## Assignment
Count every line below that holds "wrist". Number only.

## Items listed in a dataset
◆ ◆ ◆

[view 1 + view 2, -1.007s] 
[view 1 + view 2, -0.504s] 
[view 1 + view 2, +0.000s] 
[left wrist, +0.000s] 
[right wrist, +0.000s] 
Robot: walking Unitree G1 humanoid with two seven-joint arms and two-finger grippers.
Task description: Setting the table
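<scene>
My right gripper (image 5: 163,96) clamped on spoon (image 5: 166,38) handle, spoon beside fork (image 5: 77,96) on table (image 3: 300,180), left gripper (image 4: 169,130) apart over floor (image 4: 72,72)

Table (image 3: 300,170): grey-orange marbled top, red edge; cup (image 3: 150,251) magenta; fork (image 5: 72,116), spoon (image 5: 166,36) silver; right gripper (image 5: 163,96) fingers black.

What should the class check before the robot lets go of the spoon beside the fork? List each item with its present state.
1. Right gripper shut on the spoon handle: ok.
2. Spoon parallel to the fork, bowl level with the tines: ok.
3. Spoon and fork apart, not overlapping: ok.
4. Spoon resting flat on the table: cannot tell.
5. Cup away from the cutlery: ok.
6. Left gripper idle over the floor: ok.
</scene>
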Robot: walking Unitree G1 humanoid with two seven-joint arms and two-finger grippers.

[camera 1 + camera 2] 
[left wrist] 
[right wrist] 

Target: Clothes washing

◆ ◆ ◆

## Answer to this task
4